次の瞬間。天の世界中央に一筋の漆黒に染まった雷が落ちた。
「今度は何だ!」
「何が起きてるんだ!」
「きゃっ!」
上空を見上げていたテンヤ達は、直ぐ様雷が落ちた所に視線を動かした。
そこには、漆黒に身を纏った猫獣人が堂々と中央に立っていた。
その手には漆黒の剣が握られている。
「我は雷鳴の猫王ライトニング。いずれ、雷鳴の覇者と成る者……」
ライトニングはそう呟くと、タルタロスの視界から消えた。
「っ! 魔力の反応も完全に消えた!」
次の瞬間。ライトニングは逆さの状態でタルタロスの真後ろに現れた。
「『破滅帝』を使うのは初めてだ。どれ程の強さかお前で試させてもらう」
そして、漆黒の剣をタルタロスの首目掛けて振った。
だが、タルタロスは紙一重のタイミングで右手を離し、右腕に魔力を集中させてガードをした。
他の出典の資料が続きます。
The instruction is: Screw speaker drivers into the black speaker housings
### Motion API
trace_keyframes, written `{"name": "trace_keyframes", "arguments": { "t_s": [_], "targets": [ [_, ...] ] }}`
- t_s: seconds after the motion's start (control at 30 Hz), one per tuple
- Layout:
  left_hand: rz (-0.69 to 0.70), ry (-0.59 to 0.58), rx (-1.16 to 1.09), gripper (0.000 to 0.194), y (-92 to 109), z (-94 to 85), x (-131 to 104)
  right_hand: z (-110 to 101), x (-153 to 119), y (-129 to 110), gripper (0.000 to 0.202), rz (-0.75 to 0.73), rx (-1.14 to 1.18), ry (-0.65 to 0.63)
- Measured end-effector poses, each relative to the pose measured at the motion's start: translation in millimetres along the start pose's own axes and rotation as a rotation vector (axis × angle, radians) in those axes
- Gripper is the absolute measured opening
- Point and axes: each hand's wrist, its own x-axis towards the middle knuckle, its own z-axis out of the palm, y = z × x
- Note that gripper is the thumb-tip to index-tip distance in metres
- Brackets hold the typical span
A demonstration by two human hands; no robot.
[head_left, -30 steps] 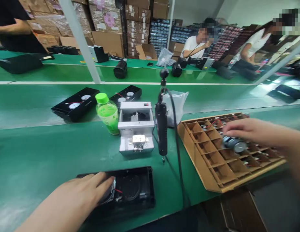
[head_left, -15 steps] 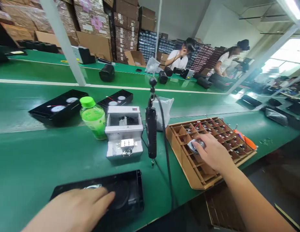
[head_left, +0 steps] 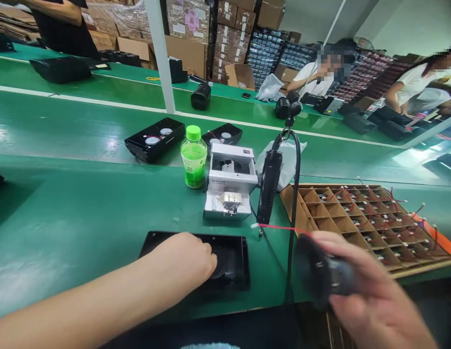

「っ! なんだこのバカ力と魔力量。これで魔力を抑えているとか、誰が勝てるんだよ!」
「流石は魔神。魔力を抑えているのにも気づくのか。それに、『破滅帝』の力を魔力での身体強化だけで防ぐとは、やはり魔力が無限だと攻守共に出し惜しみなく魔力を使えるのは神の特権か」
「ライトニングだったか? 報告では聞いていたが、正直俺はお前を舐めていたぜ。お前、もう神の領域に入ってるぞ。いや、実力的には既に俺達を凌駕しているか……」
両者はお互いに弾き合い、距離を取った。
「フッ、フハハハハ! おもしれぇ。おいライトニング、お前の強さが報告通りなら、お前はもうこの世界どころかどんな世界に行っても敵が居ねぇぞ。なのに何故コソコソ動いている? お前なら全ての次元、空間を破壊し、世界を征服してもっと自由に生きれるだろ!」
タルタロスは、ニヤけながらそう叫んだ。
「我はそんなことに興味は無い。我はただ種族関係無く、幸せに暮らせる世界にする為に陰から勇者達を手助けするのみ」
「ちっ、つまんねぇな! もっと野心持てよ! せっかく強えんだからよ。もっと強い自分を楽しもうぜ!!」
タルタロスはそう叫びながらライトニングへと突っ込んだ。
「ハァ〜、お前は神話の時代から変わってないな。まぁ脳筋の神と戦うのも悪くはない、か……」
ライトニングはそう呟き、漆黒の雷を体中に纏わせた。
こうして、魔を司る神タルタロス対、破滅帝と魂神アニマの力を手に入れたライトニングの戦いが始まったのだった。